Я встал.
– Гасси, старина, – сказал я, – оставь меня, ладно? Мне надо побыть одному. По-моему, у меня воспаление мозга или что-то в таком духе.
– Прости, дружище. Наверно, тебе вреден нью-йоркский климат. Когда ты думаешь вернуться в Англию?
Я снова покосился на телеграмму тети Агаты.
– Лет через десять, если повезет.
Гасси ушел, а я взял со стола и перечитал телеграмму. В ней было написано: «Что происходит? Мне приехать?»
Несколько минут я сосал кончик карандаша и наконец сочинил ответ. Это была нелегкая работа, но я справился.

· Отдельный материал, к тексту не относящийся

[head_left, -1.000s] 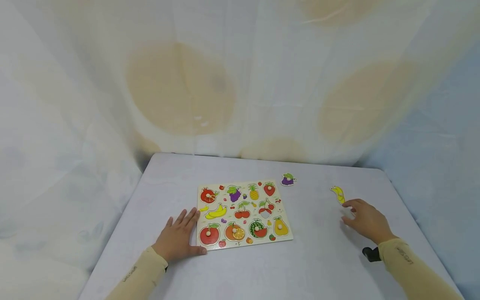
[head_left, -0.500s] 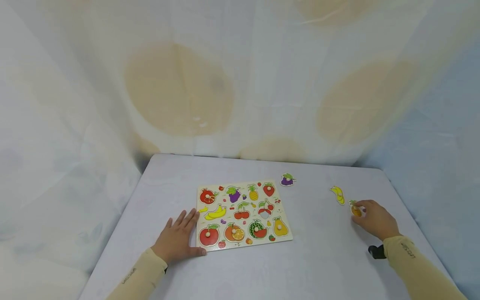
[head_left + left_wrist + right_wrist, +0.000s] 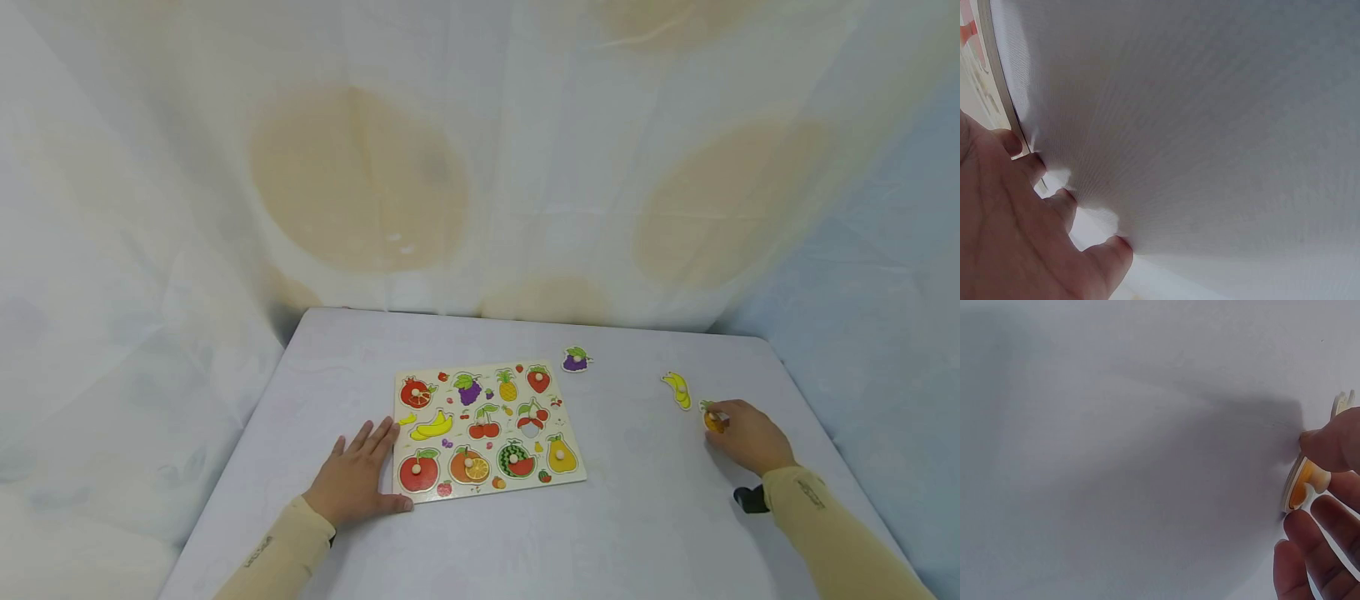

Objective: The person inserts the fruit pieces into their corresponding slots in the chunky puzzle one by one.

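A wooden fruit puzzle board [image 3: 525,484] lies on the white table, printed with several fruits, many of them bearing small knobs. Along its left edge rests my left hand [image 3: 352,482], fingers spread and fairly straight; in the left wrist view, fingertips [image 3: 1124,245] touch the white cloth beside the board's rim. Over at the right, my right hand [image 3: 752,440] pinches a pineapple puzzle piece [image 3: 712,421] at the tabletop. The right wrist view shows the orange piece [image 3: 1299,487] tilted with its round knob, between thumb [image 3: 1332,440] and fingers; part of it is hidden.
A banana puzzle piece [image 3: 678,390] lies just left of the right hand. Beyond the board's upper right corner sits a grape puzzle piece [image 3: 576,359]. Pale curtains [image 3: 525,167] hang behind and at both sides of the table [image 3: 630,533].
My right hand has moved right, away from the banana piece, and taken hold of the pineapple piece. The left hand and the board have stayed in place.
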A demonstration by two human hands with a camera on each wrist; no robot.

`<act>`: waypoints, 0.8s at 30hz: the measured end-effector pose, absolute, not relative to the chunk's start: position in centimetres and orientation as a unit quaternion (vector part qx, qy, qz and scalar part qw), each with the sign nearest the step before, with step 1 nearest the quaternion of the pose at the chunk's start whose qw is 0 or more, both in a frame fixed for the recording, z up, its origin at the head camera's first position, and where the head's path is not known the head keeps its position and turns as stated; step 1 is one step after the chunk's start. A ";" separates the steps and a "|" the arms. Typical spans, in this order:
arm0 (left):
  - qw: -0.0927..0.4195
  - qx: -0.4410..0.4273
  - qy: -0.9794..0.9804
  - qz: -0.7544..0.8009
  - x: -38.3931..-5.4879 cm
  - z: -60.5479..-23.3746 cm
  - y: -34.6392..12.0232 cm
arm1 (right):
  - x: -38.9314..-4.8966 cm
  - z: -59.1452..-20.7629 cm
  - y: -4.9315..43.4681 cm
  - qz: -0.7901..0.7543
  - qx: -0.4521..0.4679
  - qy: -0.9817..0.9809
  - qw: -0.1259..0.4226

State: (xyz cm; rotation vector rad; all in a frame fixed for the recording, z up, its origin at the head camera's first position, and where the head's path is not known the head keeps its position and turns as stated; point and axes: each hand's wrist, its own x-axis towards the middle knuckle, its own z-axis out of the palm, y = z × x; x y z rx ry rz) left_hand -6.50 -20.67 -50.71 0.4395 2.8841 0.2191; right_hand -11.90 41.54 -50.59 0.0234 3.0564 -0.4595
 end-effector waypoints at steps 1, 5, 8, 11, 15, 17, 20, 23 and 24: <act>0.107 0.149 0.980 0.073 -6.5 -50.8 -20.7 | -12.0 -50.6 41.5 -0.148 0.008 0.989 0.026; 0.106 0.149 0.980 0.074 -6.5 -50.8 -20.7 | -12.2 -50.5 41.5 -0.147 0.010 0.989 0.030; 0.107 0.149 0.980 0.073 -6.5 -50.8 -20.7 | -12.3 -50.5 41.4 -0.151 0.011 0.988 0.031; 0.109 0.148 0.980 0.070 -6.5 -50.7 -20.7 | -12.4 -50.5 41.4 -0.155 0.012 0.987 0.031; 0.108 0.150 0.980 0.071 -6.4 -50.6 -20.6 | -12.5 -50.5 41.4 -0.158 0.017 0.987 0.029; 0.109 0.150 0.980 0.071 -6.4 -50.5 -20.7 | -12.5 -50.6 41.4 -0.160 0.019 0.987 0.026; 0.109 0.150 0.980 0.073 -6.4 -50.5 -20.7 | -12.5 -50.7 41.5 -0.161 0.020 0.987 0.016; 0.111 0.148 0.980 0.073 -6.4 -50.4 -20.7 | -12.5 -50.8 41.6 -0.159 0.015 0.987 0.010; 0.112 0.148 0.980 0.073 -6.4 -50.4 -20.7 | -12.5 -50.9 41.7 -0.158 0.014 0.987 0.009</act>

«Нет, – написал я, – сидите дома. Прием в мюзик-холлы окончен».
Каникулы Уилтона
Когда Джек Уилтон появился в Марис-бей, никому из нас и в голову не пришло, что этого человека терзает тайное горе. Такая мысль была попросту абсурдной – или казалась бы абсурдной, не исходи эти сведения от него самого. Со стороны Уилтон выглядел исключительно довольным жизнью и собой. Он был из тех людей, кого мы в мыслях непроизвольно называем «сильными». Пышущий здоровьем, уверенный в себе и в то же время отзывчивый – с первого взгляда понятно, что он-то и способен посочувствовать вашим невзгодам. Сила и вместе с тем доброта: такой может поддержать в трудную минуту.
Собственно, именно желание обрести в нем поддержку и привело к тому, что Спенсеру Клею стала известна история Джека Уилтона, а когда что-нибудь становилось известно Спенсеру Клею, несколько часов спустя об этом узнавал весь Марис-бей. У Спенсера был, что называется, язык без костей, и он просто органически не мог удержать в секрете ни одну свежую новость.
Итак, не прошло и двух часов, а все уже знали, что нашего нового знакомца гложет незримая тоска. А что он при этом сохраняет внешне жизнерадостный вид – так это настоящий подвиг.
Клей, известный любитель пожаловаться на жизнь, обрадовался возможности излить свои печали и приступил к Уилтону с длинной повестью о каком-то из своих многочисленных злоключений. Не помню уже, о каком именно – у него их всегда в запасе не меньше дюжины, да и несущественно это. Главное – выслушав его терпеливо и очень вежливо, Уилтон в ответ рассказал такое, что Клей прикусил язык. Даже он не посмеет скулить о том, как промахнулся клюшкой по мячу и как его обсмеяли во время игры в бридж, или какое у него там на сегодняшний день главное огорчение, когда у другого человека вся жизнь рухнула.
– Он меня просил никому больше не рассказывать, – повторял Клей каждому встречному, – но тебе-то можно! Он не хочет, чтобы об этом знали, а со мной поделился, потому что, говорит, есть во мне что-то, внушающее доверие. Какая-то внутренняя сила, так он сказал. По нему ни за что не угадаете, а ведь жизнь у него разбита. Ну буквально вдребезги, понимаете ли. Он мне все рассказал, да так просто, искренне, что прямо сердце надрывается. Понимаете, несколько лет назад он обручился, и вот в день свадьбы – в самый что ни на есть день свадьбы, утром – невеста тяжело заболела и…
– И умерла?
– И умерла. У него на руках. Вот так прямо у него на руках и умерла, дружище.
– Ужас какой!
– Не то слово. Он так и не справился со своим горем. Надеюсь, это останется между нами, старина?
И Спенсер мчался дальше в поисках новых слушателей.
Все ужасно жалели Уилтона. Такой славный малый, да еще спортсмен, и такой молодой – невыносимо думать, что за его смехом скрывается боль чудовищной потери. А он казался таким веселым! И лишь в редкие минуты откровенности, в доверительном разговоре, когда человек раскрывает перед собеседником всю душу, Уилтон позволял себе намекнуть, что в его жизни не все гладко. Например, однажды под вечер Эллертон, который вечно в кого-нибудь влюбляется, загнал его в угол и завел речь о своей очередной сердечной драме, но тут лицо Уилтона исказила такая боль, что наш страдалец мгновенно заткнулся. По словам Эллертона, его, словно пуля, сразила мысль о собственной бестактности. Практически без перехода он повернул разговор от любовных материй к обсуждению наилучшего способа выбить мяч из бункера на седьмой лунке – поистине, чудо дипломатии.